■ Required work ■
When you reach a picture, pass over it; otherwise repeat the listing word for word.

_ _ _

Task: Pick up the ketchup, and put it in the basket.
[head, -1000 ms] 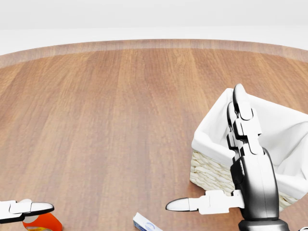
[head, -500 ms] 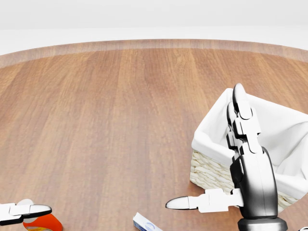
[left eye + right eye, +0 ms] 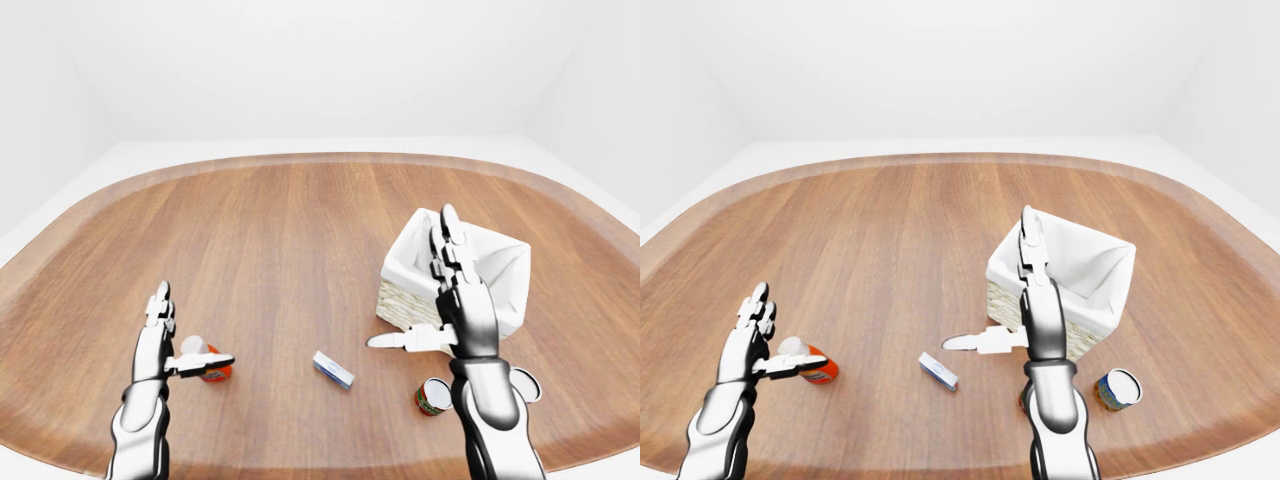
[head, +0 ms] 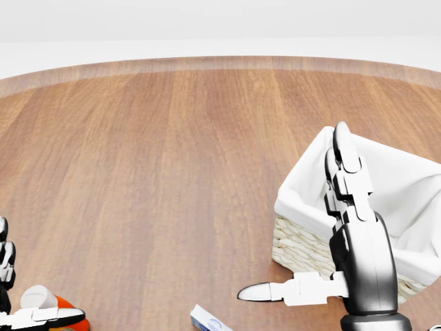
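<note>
The ketchup (image 3: 208, 364), a red bottle with a white cap, lies on the wooden table (image 3: 280, 240) at the lower left of the left-eye view. My left hand (image 3: 178, 338) is open right beside it: fingers upright on the bottle's left, thumb stretched across its top, not closed round it. The white-lined wicker basket (image 3: 402, 303) stands at the right. My right hand (image 3: 432, 305) is held open and upright in front of the basket's left wall, thumb pointing left, holding nothing. In the head view only the ketchup's cap and shoulder (image 4: 63, 304) show at the bottom left corner.
A small white and blue box (image 3: 333, 369) lies between the two hands. A red and green can (image 3: 431, 398) stands by my right forearm, and a blue-labelled can (image 3: 1118, 388) lies on its side to the right. The table's rounded edge runs close below the hands.
In the head view my left hand has shifted down and left: its thumb now sits lower across the ketchup, its fingers show at the left edge, and the white cap is uncovered. The right hand is still.
</note>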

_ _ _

■ Solution to this problem ■
Task: Pick up the ketchup, and put it in the basket.
[head, -1000 ms] 
[head, -500 ms] 
[left eye + right eye, +0 ms] 
[head, +0 ms] 
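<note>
The ketchup (image 3: 208, 364), a red bottle with a white cap, lies on the wooden table (image 3: 280, 240) at the lower left of the left-eye view. My left hand (image 3: 178, 338) is open right beside it: fingers upright on the bottle's left, thumb stretched across its top, not closed round it. The white-lined wicker basket (image 3: 402, 303) stands at the right. My right hand (image 3: 432, 305) is held open and upright in front of the basket's left wall, thumb pointing left, holding nothing. In the head view only the ketchup's cap and shoulder (image 4: 63, 304) show at the bottom left corner.
A small white and blue box (image 3: 333, 369) lies between the two hands. A red and green can (image 3: 431, 398) stands by my right forearm, and a blue-labelled can (image 3: 1118, 388) lies on its side to the right. The table's rounded edge runs close below the hands.
In the head view my left hand has shifted down and left: its thumb now sits lower across the ketchup, its fingers show at the left edge, and the white cap is uncovered. The right hand is still.
</note>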

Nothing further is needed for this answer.